## What to do
Please set down the data again exactly, minus the pictures.

*** Input data Section Begins ***

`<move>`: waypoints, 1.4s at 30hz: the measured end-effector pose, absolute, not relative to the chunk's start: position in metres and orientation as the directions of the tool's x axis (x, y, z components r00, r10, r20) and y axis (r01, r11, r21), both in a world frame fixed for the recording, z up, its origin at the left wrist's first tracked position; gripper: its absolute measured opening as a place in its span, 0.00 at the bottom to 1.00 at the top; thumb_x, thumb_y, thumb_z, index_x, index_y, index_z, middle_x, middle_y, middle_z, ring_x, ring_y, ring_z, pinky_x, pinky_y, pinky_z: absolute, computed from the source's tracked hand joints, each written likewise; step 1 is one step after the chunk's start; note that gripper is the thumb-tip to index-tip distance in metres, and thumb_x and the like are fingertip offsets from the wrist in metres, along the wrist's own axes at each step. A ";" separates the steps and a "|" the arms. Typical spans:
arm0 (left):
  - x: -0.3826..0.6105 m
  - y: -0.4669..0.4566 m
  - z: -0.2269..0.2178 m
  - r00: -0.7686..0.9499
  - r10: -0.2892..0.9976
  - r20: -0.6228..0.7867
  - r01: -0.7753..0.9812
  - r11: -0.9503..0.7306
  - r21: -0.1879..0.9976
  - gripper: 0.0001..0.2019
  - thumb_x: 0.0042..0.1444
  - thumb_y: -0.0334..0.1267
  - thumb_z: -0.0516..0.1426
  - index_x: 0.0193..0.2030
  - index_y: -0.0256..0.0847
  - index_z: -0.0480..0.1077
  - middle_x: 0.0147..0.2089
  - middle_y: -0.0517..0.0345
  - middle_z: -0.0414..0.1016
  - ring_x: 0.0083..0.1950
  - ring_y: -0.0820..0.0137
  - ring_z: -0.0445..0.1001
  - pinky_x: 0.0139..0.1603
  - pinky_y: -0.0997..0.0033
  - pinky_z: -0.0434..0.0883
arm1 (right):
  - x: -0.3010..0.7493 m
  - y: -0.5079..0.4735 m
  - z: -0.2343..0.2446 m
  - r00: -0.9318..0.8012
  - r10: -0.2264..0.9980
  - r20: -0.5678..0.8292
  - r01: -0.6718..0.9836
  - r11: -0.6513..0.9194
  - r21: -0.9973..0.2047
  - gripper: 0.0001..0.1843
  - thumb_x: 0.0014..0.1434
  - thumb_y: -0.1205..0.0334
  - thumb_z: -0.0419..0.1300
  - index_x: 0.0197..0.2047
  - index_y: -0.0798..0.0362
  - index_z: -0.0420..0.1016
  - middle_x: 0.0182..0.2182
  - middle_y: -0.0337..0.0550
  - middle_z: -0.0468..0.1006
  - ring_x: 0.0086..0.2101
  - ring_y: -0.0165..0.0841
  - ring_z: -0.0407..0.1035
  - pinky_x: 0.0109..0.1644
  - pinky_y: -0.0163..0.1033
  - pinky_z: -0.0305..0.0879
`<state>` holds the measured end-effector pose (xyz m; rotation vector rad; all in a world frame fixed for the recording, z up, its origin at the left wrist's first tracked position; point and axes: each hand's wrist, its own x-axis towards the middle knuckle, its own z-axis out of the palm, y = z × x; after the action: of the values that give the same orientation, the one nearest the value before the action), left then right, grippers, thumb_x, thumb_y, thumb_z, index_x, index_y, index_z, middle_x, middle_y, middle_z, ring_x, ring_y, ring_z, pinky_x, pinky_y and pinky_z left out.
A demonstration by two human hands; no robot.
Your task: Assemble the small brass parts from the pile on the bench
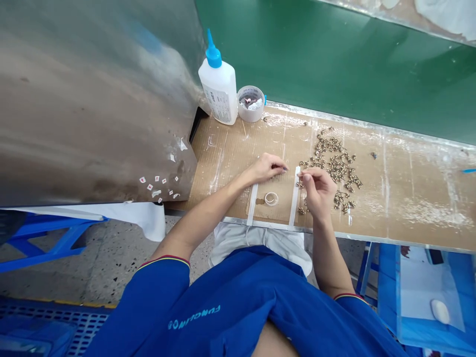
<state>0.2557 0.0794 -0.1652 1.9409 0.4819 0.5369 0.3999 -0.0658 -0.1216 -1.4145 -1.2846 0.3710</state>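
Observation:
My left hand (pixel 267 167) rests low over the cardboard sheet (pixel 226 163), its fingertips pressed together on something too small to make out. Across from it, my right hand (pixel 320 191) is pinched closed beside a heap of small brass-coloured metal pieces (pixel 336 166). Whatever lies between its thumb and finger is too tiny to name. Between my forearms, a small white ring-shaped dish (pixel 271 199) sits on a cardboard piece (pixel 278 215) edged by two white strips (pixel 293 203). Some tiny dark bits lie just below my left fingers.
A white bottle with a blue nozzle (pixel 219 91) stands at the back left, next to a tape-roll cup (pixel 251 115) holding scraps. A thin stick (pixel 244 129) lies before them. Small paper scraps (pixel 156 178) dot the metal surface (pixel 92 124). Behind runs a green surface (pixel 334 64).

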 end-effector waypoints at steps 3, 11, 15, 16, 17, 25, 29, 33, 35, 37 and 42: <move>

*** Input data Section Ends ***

## Answer for this exercise
`<move>`: waypoints, 1.4s at 30hz: the measured end-effector pose, absolute, not relative to the chunk's start: position in metres and orientation as the directions of the tool's x axis (x, y, z components r00, r10, r20) and y axis (r01, r11, r21), both in a world frame fixed for the recording, z up, its origin at the left wrist's first tracked position; gripper: its absolute measured opening as a place in its span, 0.00 at the bottom to 1.00 at the top; thumb_x, thumb_y, thumb_z, index_x, index_y, index_z, middle_x, middle_y, middle_z, ring_x, ring_y, ring_z, pinky_x, pinky_y, pinky_z: absolute, computed from the source's tracked hand joints, each written likewise; step 1 is one step after the chunk's start; note that gripper is the thumb-tip to index-tip distance in metres, and thumb_x and the like are fingertip offsets from the wrist in metres, along the wrist's own axes at each step. A ";" separates the steps and a "|" the arms. Typical spans:
arm0 (left):
  - x: -0.3826..0.6105 m
  - y: -0.4669..0.4566 m
  - z: -0.2269..0.2178 m
  - r00: -0.7686..0.9499
  - r10: -0.2892..0.9976
  - r20: -0.6228..0.7867
  - r01: -0.7753..0.9812
  - r11: -0.9503..0.7306
  - r21: -0.1879..0.9976
  - gripper: 0.0001..0.2019
  - thumb_x: 0.0042..0.1444
  - thumb_y: -0.0334..0.1267
  - thumb_z: -0.0516..0.1426
  - index_x: 0.0193..0.2030
  - index_y: -0.0256..0.0847
  - index_z: -0.0480..0.1077
  - middle_x: 0.0147..0.2089
  - middle_y: -0.0517..0.0345
  - middle_z: -0.0414..0.1016
  - ring_x: 0.0083..0.1950
  - ring_y: -0.0820..0.0137
  - ring_z: -0.0445..0.1001
  - pinky_x: 0.0139..0.1603
  - pinky_y: -0.0997..0.0033
  - pinky_z: -0.0434..0.0883
arm1 (right):
  - x: -0.3010..0.7493 m
  - y: -0.5079..0.4735 m
  - z: -0.2343..0.2446 m
  - r00: -0.9318..0.8012
  - r10: -0.2264..0.9980
  - r20: -0.5678..0.8292
  - r01: -0.6718..0.9836
  - r11: -0.6513..0.9194
  - r21: -0.9973..0.2047
  - gripper: 0.0001..0.1843
  - thumb_x: 0.0014..0.1434
  - thumb_y: -0.1205..0.0334
  - thumb_z: -0.0419..0.1300
  - index_x: 0.0197..0.2047
  - index_y: -0.0798..0.0362
  - index_z: -0.0420..0.1016
  - middle_x: 0.0182..0.2182
  - middle_y: -0.0337..0.0550
  - middle_z: -0.0468..0.1006
  - ring_x: 0.0086..0.2101
  - ring_y: -0.0165..0.0841
  - ring_z: -0.0407..0.1035
  - pinky_x: 0.0109..0.1644
  - pinky_y: -0.0163..0.1033
  - pinky_z: -0.0305..0.0879
`<state>` holds the measured end-effector pose (xyz m; rotation vector rad; all in a world frame fixed for the recording, z up, its origin at the left wrist's first tracked position; point and axes: each hand's wrist, its own x-axis towards the middle knuckle, its own z-axis out of the palm, y = z × x; after the action: of the values that give the same orientation, the one nearest the value before the action), left then right, grippers, thumb_x, thumb_y, thumb_z, index_x, index_y, index_z, middle_x, middle_y, middle_z, ring_x, ring_y, ring_z, pinky_x, pinky_y and pinky_z left out.
A demonstration by two human hands; no robot.
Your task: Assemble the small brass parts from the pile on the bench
<state>0.2557 0.0794 -0.1652 1.9409 0.4819 0.5369 0.3999 -0.0658 -0.1216 -1.4145 -1.2846 0.3710</state>
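Observation:
My left hand (pixel 267 167) rests low over the cardboard sheet (pixel 226 163), its fingertips pressed together on something too small to make out. Across from it, my right hand (pixel 320 191) is pinched closed beside a heap of small brass-coloured metal pieces (pixel 336 166). Whatever lies between its thumb and finger is too tiny to name. Between my forearms, a small white ring-shaped dish (pixel 271 199) sits on a cardboard piece (pixel 278 215) edged by two white strips (pixel 293 203). Some tiny dark bits lie just below my left fingers.
A white bottle with a blue nozzle (pixel 219 91) stands at the back left, next to a tape-roll cup (pixel 251 115) holding scraps. A thin stick (pixel 244 129) lies before them. Small paper scraps (pixel 156 178) dot the metal surface (pixel 92 124). Behind runs a green surface (pixel 334 64).
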
 end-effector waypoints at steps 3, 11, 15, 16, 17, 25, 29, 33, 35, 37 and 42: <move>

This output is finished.